Tuesday, March 10, 2009

Tods and Babe

Sometimes I think 3 boys are too much for me..
The 2 tods are quite energy sapping, much as they are fun and lovely to be around.

They grow so fast sometimes I wish, I have the time/ energy to just blog their antics down, the conversations... the joys and pain on a day to day basis..

Xuan is sure learning very fast, and he called me Mummy already, albeit at the bribe of an apple.. sigh.. He knows everyone by their names, even di-di and ge-ge.. his fav is ye-ye who fetches him and En to school every morning. I observe that whoever controls the wheels wins the favor of the kids.. Hmm..

Xuan has also learnt to let go of his toys, and gives in to En. A really enormous feat. I sometimes think it is the backlash of the school.. since going to school he has learnt to let go of toys, so much so that when he is home now, he gives in to En no matter how unwilling he is, or regardless of whether he needs to give in or not. When En just mentions something is his, even though it is not the item that Xuan is holding, Xuan will put it down quickly and then run off to cry at what we call his "sobbing corner" - in front of the toy shelf. And after soothing himself this way, he will find some other toys to play. I am so amazed.. sadly En is still rather possessive of his toys, well I ll leave the boys to work that out between themselves..

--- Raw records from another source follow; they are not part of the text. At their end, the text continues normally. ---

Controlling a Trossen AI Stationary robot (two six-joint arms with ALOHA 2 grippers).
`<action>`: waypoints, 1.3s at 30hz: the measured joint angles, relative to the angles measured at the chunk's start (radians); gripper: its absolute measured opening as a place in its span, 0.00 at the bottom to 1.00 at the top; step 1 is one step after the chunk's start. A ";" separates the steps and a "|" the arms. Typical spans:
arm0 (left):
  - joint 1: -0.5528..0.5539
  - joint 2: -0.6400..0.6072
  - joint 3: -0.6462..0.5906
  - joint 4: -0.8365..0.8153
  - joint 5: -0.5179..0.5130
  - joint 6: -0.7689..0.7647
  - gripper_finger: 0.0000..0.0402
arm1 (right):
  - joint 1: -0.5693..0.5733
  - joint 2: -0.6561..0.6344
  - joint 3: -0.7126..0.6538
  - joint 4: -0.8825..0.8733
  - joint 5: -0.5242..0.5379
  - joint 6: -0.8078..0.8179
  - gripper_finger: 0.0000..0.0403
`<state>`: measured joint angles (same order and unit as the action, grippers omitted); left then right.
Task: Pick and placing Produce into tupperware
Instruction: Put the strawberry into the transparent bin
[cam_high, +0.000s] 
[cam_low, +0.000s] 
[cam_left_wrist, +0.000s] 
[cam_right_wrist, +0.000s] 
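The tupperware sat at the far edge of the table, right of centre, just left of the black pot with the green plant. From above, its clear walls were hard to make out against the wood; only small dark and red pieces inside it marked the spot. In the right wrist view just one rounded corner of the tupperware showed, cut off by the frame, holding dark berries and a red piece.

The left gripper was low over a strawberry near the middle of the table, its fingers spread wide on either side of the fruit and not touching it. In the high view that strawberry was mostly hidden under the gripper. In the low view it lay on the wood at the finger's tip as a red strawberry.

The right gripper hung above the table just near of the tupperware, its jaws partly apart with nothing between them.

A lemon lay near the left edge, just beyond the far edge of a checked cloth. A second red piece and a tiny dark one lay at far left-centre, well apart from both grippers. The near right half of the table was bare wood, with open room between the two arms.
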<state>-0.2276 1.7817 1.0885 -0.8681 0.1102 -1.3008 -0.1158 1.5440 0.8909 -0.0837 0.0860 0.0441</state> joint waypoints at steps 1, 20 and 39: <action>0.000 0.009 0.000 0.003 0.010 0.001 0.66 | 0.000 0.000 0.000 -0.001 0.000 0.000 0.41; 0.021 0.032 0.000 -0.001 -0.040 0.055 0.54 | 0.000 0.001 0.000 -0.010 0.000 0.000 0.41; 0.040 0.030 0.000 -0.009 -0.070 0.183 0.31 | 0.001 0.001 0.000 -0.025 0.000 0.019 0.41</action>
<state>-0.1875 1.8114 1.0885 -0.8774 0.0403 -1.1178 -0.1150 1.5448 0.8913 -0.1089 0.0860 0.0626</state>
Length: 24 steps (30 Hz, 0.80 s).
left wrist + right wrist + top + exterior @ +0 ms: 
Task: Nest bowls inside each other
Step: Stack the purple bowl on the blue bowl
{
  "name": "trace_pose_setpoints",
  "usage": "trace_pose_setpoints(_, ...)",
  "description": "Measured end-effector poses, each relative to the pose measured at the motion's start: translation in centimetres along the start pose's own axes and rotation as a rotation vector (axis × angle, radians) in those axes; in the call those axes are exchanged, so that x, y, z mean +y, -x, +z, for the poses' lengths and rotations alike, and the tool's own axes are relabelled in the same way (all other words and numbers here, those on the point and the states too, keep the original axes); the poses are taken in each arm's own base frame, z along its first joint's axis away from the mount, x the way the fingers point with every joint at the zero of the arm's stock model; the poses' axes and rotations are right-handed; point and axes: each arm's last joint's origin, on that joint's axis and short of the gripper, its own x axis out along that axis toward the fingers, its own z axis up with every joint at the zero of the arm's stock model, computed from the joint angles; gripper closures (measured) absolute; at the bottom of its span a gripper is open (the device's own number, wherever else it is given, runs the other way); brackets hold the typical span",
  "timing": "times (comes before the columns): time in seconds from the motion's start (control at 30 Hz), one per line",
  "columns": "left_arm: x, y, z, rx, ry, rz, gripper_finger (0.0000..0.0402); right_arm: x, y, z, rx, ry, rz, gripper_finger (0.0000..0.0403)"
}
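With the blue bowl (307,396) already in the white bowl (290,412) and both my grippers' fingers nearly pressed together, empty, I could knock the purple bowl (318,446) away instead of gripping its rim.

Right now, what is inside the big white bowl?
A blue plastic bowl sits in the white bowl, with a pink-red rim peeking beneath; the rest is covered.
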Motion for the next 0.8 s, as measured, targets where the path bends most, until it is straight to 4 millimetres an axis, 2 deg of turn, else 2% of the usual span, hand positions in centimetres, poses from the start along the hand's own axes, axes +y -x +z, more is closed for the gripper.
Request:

Recently Xuan broke out in rashes, hives apparently though we could not put a handle on the trigger.. sigh, i wish they clear soon so he looks cute again and not awful..

En has been asking and talking a lot.. Nanny brought him to the bowling centre last Sunday and he really enjoyed it. These new experiences made him grow a lot i think.. and sometimes i really think he matures too fast for my liking, due to his sensitive nature..
Due to his fights with Xuan over "his" toys, he had been for a while saying "I do not like di-di" and that created a bit of a problem for me to work it out..
Slowly, by talking to him and listening to him more, these days he is no longer saying that anymore. And sometimes he will say "I like di-di" and hugs Xuan. I appreciate these moments, even though i sometimes think he is doing it to please the adults.

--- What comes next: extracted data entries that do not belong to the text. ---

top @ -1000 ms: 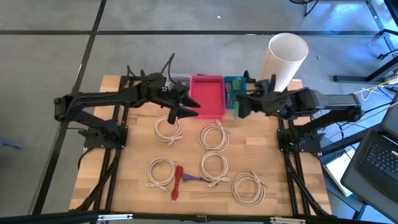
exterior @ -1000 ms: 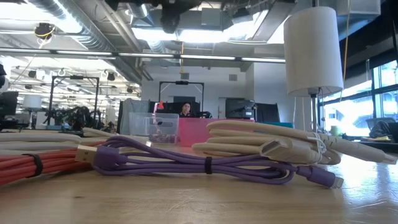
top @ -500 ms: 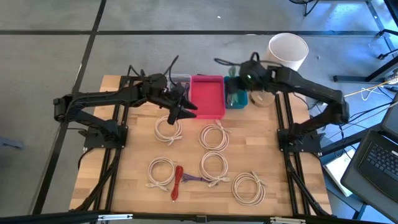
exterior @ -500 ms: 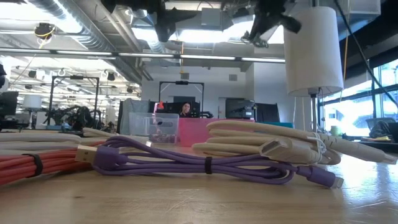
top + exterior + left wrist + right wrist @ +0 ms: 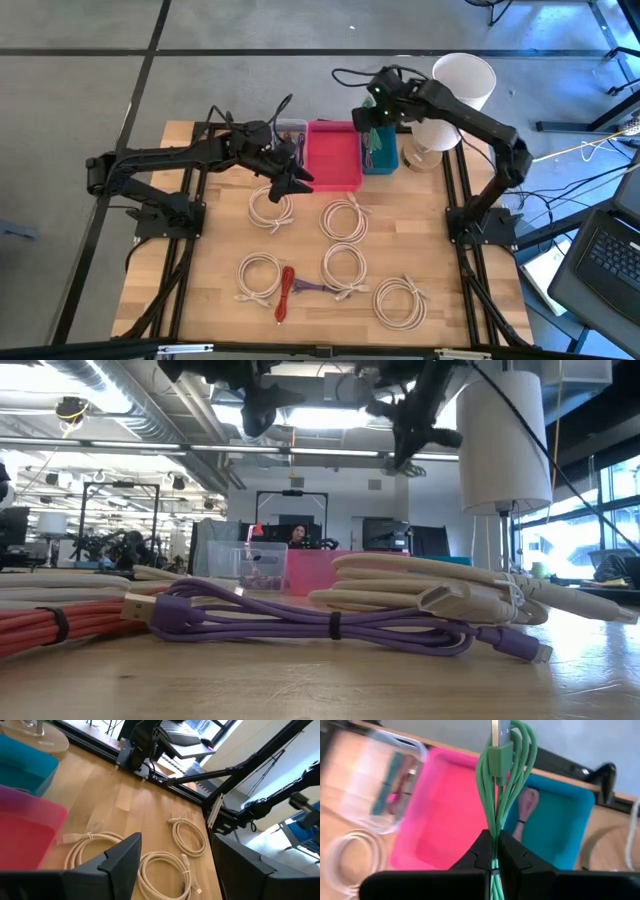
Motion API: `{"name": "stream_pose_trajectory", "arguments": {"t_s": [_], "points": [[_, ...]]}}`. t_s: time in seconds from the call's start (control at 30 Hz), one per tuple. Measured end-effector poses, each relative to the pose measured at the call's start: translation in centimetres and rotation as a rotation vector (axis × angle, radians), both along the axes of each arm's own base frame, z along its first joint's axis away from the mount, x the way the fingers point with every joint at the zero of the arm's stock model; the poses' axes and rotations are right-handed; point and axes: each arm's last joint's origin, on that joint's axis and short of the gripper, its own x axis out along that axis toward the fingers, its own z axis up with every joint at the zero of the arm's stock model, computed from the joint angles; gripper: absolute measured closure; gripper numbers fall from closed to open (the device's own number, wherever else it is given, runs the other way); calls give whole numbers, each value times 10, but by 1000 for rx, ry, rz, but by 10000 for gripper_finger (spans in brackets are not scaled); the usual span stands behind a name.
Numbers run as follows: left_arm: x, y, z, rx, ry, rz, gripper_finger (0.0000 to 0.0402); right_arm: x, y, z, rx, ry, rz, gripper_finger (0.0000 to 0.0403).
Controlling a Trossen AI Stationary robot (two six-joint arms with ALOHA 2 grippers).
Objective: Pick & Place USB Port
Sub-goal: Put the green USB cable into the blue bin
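Midway through sorting cables, by the look of it. Held high over the back of the table by the right gripper (image 5: 492, 851), pinched shut on a bundled green cable (image 5: 501, 785), hanging between the pink bin (image 5: 335, 152) and the teal bin (image 5: 382, 148). Not yet dropped in either. Left gripper (image 5: 290, 178) spread fully wide and holding nothing, poised above a white cable coil (image 5: 271, 207) just in front of the pink bin.

Still loose on the wood: four more white coils (image 5: 345, 219), a red cable (image 5: 287, 292) and a purple cable (image 5: 311, 287) near the front edge. Most of the job apparently left.

Three bins along the back edge. Clear bin (image 5: 395, 782) with something small and coloured inside, too blurred to name. Pink bin seemingly bare. Teal bin with a pale pinkish cable (image 5: 525, 807) lying in it.
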Motion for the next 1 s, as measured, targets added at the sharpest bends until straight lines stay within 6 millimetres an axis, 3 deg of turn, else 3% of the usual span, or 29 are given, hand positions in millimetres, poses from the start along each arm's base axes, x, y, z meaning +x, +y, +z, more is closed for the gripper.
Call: {"name": "stream_pose_trajectory", "arguments": {"t_s": [0.13,0.5,1.0], "points": [[-1,0,-3,-32,43,8,167,-4,-17,-17,54,87,-28,393],[-5,-2,-7,-42,98,4,167,-7,-45,-38,127,123,-62,393],[-41,-13,30,23,-51,-4,167,19,-68,-103,236,260,-42,393]]}}
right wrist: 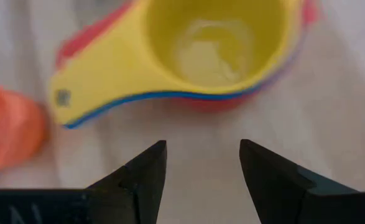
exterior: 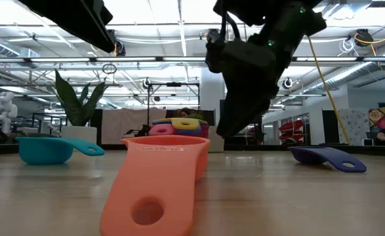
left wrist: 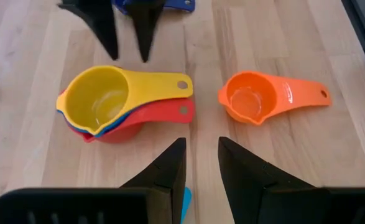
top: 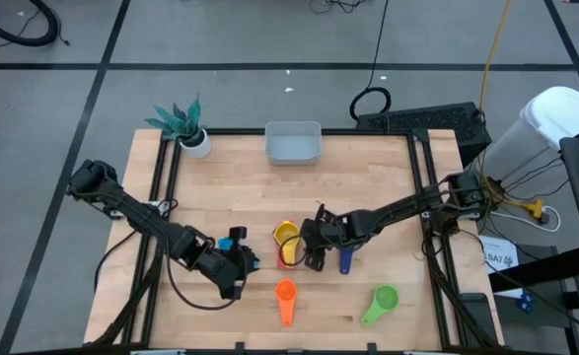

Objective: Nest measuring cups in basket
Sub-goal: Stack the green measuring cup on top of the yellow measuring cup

His insecurity comes through whenever he asks me "Do you love me, mummy?" so I know deep inside him the issue has not been resolved.

Xuan's flambouyant and carefree nature easily garners him lots of attention and positive affinity from grandparents and us.. naturally, without even trying. In face of that, En's more passive and sensitive demeanor usually get neglected without ill intent from the grandparents. And that feeds his inscurity at these times I think..

En is a kid who needs a lot of attention and time, he is so sensitive that most times, I am afraid that casual comments from grandparents or others affect him, even though sometimes it seems as if he does not understands but i observed that it always comes through to him as I will see some behavior that stems from the comments he overheard.

As for Rui, he is growing big and well.. and has cut down his milk at night from 3 or 4 feeds to 2 feeds, i am keeping fingers crossed that he keeps up the good wk!!

While his favorite pass time is still sleeping, we are seeing more of him awake these days as well.
And here are the pictures for you to see for yourself how he is doing :)

Wii Kids - backdated photos of the tods dancing away playing Wii















Wide awake and looking stern.. his usual expression..



















Check out his girlish eye lashes!!




















Blissfully in ZZzzzz Land- smiling in his sleep!!

Wednesday, March 04, 2009

Nostalgia


The boys raced with each other in the beautiful setting sun.
The leaves rustled
The breeze blew..

Soon we will bid goodbye to this place, College Green.
And goodbye to my once cherished hopes and dreams of kids growing up amidst the lush greenery
Of husband and I enjoying our morning coffee out in the deck
Of grass massage for momo
These are all gone now with goodbye to college green.

I will miss the sounds of crickets in the evening.
The dripping sound of rain on the roof outside my bedroom window
I miss the smell of fallen leaves and windy breeze.
the sight of dappled sunlight on the old tall tree outside our house..

I will always remember this place, a place which i built our dreams and hopes for the future.
remembering it with fondness, sadness and much nostalgia.